Brutal answer to our Gastarbeiter from Switzerland, whose child has 50 pairs of shoes: "Our youth is destroyed because of you"
A cold shower, but a domestic one
The value of a child in school grows if the shoes and the labels on the clothes are as high as possible. The newly rich people convinced themselves that this is true, and they convinced their children.
The value systems are imposed according to the money spent, and children are competing with the children of rich parents. Considering that the domestic average wage can't meet the needs of a single member of a family, this style reaches to those who work in foreign countries, and they work whatever.
- My children have 50 pairs of shoes... But, they make their own money... Swiss is Swiss - wrote Goran yesterday on the Telegraf portal under the news - New "game" in Serbian schools: They take off their clothes to prove that they wear originals, shoes must cost more than 170 euros!
However, the rest of the world thins that this trend is terrible.
Then, there was an answer which confirms the theory, only those who are flaunting money must give up a lot of things, and those who live a normal life have no need to count money, but they invest into future and education. Here's the brutal answer:
- Come on, don't talk nonsense.
- That is one of the reasons our youth in Serbia is destroyed - Gastarbeiters!
- Take out the leek before you say anything about us who live here. I live in Serbia, but I work for abroad and we certainly make much more than you and your family in total.

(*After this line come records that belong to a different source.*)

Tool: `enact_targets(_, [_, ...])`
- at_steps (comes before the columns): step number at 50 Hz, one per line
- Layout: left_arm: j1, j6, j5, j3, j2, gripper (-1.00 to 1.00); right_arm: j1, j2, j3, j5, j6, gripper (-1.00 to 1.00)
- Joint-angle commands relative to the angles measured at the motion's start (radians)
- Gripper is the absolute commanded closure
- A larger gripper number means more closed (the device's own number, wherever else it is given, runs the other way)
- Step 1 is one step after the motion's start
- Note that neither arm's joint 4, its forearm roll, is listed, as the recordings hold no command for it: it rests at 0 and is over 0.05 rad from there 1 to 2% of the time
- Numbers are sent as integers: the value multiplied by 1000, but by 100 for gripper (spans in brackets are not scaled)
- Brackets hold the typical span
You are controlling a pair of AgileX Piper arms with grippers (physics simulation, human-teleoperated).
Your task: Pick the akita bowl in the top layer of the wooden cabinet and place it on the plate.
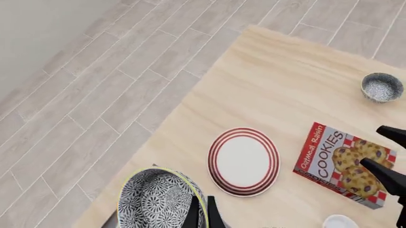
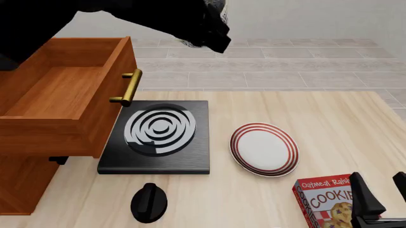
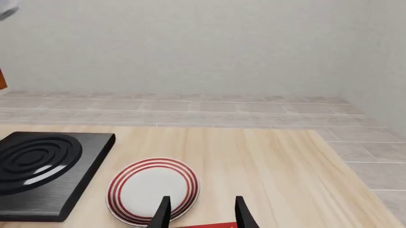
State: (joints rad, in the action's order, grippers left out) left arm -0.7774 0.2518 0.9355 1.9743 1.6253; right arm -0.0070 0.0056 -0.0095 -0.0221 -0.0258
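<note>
Clearly the akita bowl [image 1: 161, 199] is riding in the left pincer [image 1: 203, 214], whose two dark fingers are closing on the bowl's rim, one on each side of the wall, in the left wrist view; the bowl is hanging in the air above the bench [image 2: 317, 118], well clear of its surface. In the front view the left arm is crossing the top of the picture, with only a sliver of the patterned bowl peeking out beside it near the upper edge. Below and to the side, the plate [image 2: 264, 149] with its red rings is lying flat on the bench, bare, just beside the black slab [image 2: 159, 137] carrying grey-white rings. The top layer [image 2: 63, 99] of the wooden cabinet [image 2: 19, 185] is standing pulled out, its brass handle [image 2: 129, 87] jutting over the slab's near corner, and its wooden floor is showing nothing inside. A cookies box [image 2: 323, 199] is lying near the plate toward the near right edge, and the right pincer [image 3: 200, 211] is hovering over it with its fingers spread apart and gripping nothing. A black knob-like thing [image 2: 149, 203] is sitting in front of the slab, and a small grey speckled bowl [image 1: 381, 87] is sitting far off on the bench.
</note>
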Motion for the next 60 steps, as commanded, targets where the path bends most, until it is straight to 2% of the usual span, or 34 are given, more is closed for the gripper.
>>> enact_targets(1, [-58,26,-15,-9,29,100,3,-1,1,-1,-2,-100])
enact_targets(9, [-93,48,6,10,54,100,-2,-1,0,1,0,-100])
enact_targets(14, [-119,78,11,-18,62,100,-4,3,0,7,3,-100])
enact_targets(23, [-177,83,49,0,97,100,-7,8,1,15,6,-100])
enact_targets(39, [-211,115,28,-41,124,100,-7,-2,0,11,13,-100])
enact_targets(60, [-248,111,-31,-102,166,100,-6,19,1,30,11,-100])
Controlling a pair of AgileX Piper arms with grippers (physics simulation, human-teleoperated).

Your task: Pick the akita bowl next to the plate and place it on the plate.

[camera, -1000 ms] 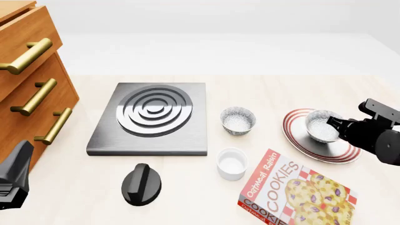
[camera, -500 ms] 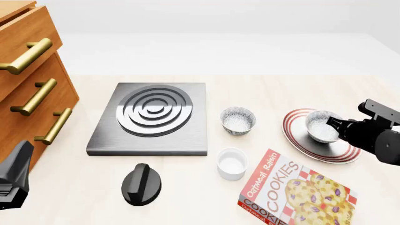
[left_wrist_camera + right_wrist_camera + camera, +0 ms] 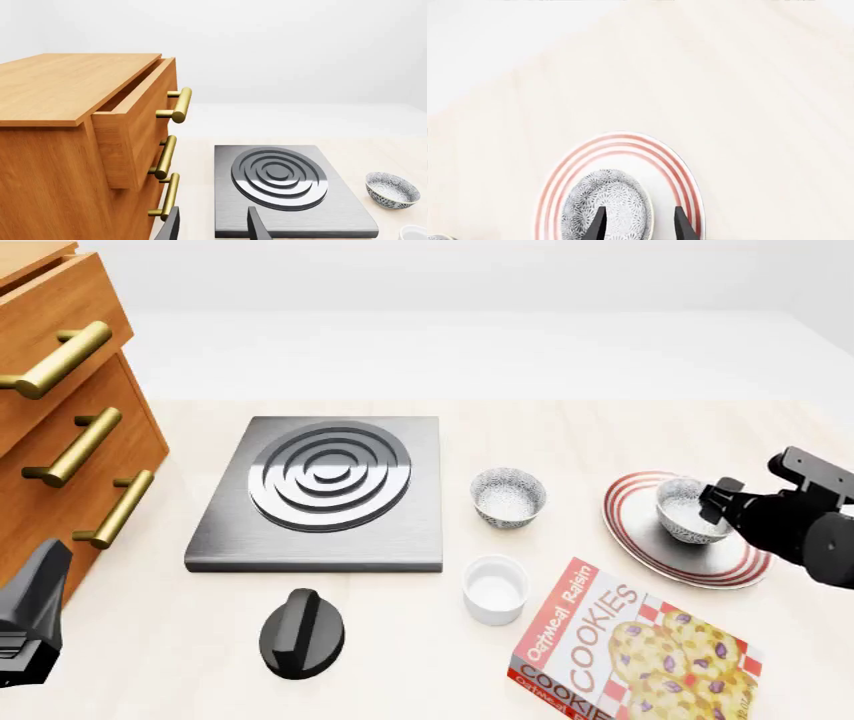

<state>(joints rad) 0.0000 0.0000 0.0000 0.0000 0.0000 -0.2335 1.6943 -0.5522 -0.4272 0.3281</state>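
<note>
- Left gripper (image 3: 213, 214): hangs with fingers spread and nothing between them, beside the wooden drawer cabinet (image 3: 67, 440), with the stove plate (image 3: 327, 490) just ahead of the fingertips.
- Look-alike speckled bowl (image 3: 509, 495): stands on the table between the two grippers, well apart from both and nearer the right one; not the one in play.
- Cookie box (image 3: 627, 655): lies near the right gripper, below it in the front view.
- Plate (image 3: 620, 141): lies flat directly under the right gripper's fingertips.
- Akita bowl (image 3: 610, 200): rests on the plate, inside the red stripes, right at the right gripper's fingertips.
- Stands upright, mouth facing up; being round, has no long axis to speak of.
- Right gripper (image 3: 639, 216): fingers parted, apparently released, straddling the bowl's wall, one finger over the inside and one outside.
- Task, by this look: bowl set down, only the pulling away left.
- Likely risk: pulling back sideways rather than upward, so the inner finger hooks the rim and tips the bowl or drags it off the plate.
- Lesser risk: nudging the plate itself.
</note>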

- The difference is that we don't have loans, we are not in a private apartment, we don't spend our inheritance, and no one provided anything for us, and we buy cars and other things with earned cash, not with leasing.
- And you, parents, encourage children to learn languages and to work on a computer, and no matter the bloodsucking government, they will earn fair, they will pay taxes to them and they will work for foreigners. Forget about those who are rubbing toilets for the Germans, they are pretending that they have a royal life there (until you ask for money).